中文马克思主义文库 -> 爱玛·戈德曼 -> 《我在俄国的两年(我对俄国的幻灭)》(1923)

第9章 劳动军事化



  1920年3月召开的全俄共产党第九次代表大会的特点是采取了一些意味着完全向右转的措施。其中最重要的是建立军事化劳动和一人负责制的工业,以改革合议式的工业制度。义务劳动长期以来一直是社会主义共和国法规中的一项法律,但正如托洛茨基所说,它“只在一种小规模的方式”得到了执行。现在,这项法律将被认真地执行。俄国将拥有一支军事化的工业军,与经济混乱作斗争,就像红军在各条战线上征服的那样。他们称,只有严格的纪律才能让这样的军队整齐划一。工厂的合议制度必须为军事化工业管理腾出位置。
  在大会上,共产党的少数派在是否实行这项措施的问题上进行了激烈的斗争,但党的纪律占了上风。然而,激动的情绪并没有减弱:大会休会后,关于这个问题的讨论仍在继续。许多年轻的共产党人同意,该措施表明向右迈出了一步,但他们为他们党的决定辩护。“事实证明,合议制是失败的,”他们说。“工人们不会自愿工作,如果我们想再活一年,我们的工业必须恢复。”
  杰克-里德也持这种观点。他试图通过拉脱维亚到达美国,但他失败了,刚刚回来。我们就新政策争论了好几天。杰克坚持认为,只要俄国还受到攻击和封锁,它(这种政策)就是不可避免的。“我们已经被迫动员一支军队来对付我们的外部敌人,为什么不动员一支军队来对付我们内部最糟糕的敌人——饥饿呢?我们只有通过让我们的工业站起来才能做到这一点。”我指出了军事化管理的危险性,并质疑是否可以期望工人在强迫下变得高效或密集工作。不过,杰克认为动员劳工是不可避免的。他说:“无论如何,必须试一试。”

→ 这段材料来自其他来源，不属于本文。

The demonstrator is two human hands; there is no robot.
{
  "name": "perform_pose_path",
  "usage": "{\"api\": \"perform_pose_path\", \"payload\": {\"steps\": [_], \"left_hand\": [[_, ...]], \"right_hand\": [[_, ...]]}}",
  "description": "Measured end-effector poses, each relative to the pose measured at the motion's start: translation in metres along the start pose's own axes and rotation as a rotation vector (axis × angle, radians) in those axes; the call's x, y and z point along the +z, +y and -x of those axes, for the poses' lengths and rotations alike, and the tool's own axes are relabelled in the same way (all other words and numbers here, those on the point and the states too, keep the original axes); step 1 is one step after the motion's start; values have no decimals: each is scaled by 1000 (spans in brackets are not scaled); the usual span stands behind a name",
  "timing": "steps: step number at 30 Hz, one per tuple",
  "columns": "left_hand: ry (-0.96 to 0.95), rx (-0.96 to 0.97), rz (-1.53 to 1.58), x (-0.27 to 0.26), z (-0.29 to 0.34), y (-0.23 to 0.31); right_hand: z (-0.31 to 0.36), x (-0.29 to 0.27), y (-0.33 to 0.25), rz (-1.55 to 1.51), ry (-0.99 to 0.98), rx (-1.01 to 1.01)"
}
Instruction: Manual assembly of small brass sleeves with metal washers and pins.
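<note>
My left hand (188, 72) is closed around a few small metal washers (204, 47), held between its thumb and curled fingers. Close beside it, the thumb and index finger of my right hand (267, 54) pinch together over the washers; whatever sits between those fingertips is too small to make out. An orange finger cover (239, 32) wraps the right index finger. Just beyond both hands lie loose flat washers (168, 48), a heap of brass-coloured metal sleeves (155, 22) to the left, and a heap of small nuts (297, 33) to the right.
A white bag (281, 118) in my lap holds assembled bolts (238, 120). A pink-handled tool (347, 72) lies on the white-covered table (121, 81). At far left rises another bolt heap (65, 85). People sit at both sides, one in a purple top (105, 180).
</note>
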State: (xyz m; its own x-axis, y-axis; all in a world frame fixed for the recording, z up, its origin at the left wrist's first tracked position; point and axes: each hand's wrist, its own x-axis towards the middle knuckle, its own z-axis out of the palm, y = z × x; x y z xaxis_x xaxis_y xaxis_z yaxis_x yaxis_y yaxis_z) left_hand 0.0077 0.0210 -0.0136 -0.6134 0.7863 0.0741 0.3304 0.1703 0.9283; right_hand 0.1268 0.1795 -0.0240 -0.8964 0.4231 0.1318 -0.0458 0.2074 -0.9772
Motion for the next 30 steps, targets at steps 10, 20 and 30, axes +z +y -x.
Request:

  当时的彼得格勒充满了罢工的谣言。谣言说季诺维也夫和他的工作人员在访问工厂解释新政策时,被工人们赶出了工厂。为了了解第一手的情况,我决定去工厂看看。在我到俄罗斯的头几个月里,我向佐林请求允许我去看工厂。丽莎佐林曾要求我在一些劳工会议上发言,但我拒绝了,因为我觉得,我没有资格去教育革命的亲历者。此外,当时我对俄语还不太熟悉。但当我要求佐林让我参观一些工厂时,他却含糊其辞。在我与拉维奇熟识之后,我就这个问题询问了她,她很高兴地同意了。
  第一个要参观的工厂是普梯洛夫,这是最大和最重要的发动机和汽车制造厂。战前有四万名工人在那里工作。现在我被告知,只有7000人在工作。我听说过很多关于普梯洛夫的事情:他们在革命时期以及在保卫彼得堡对抗尤登尼奇的过程中发挥了英雄般的作用。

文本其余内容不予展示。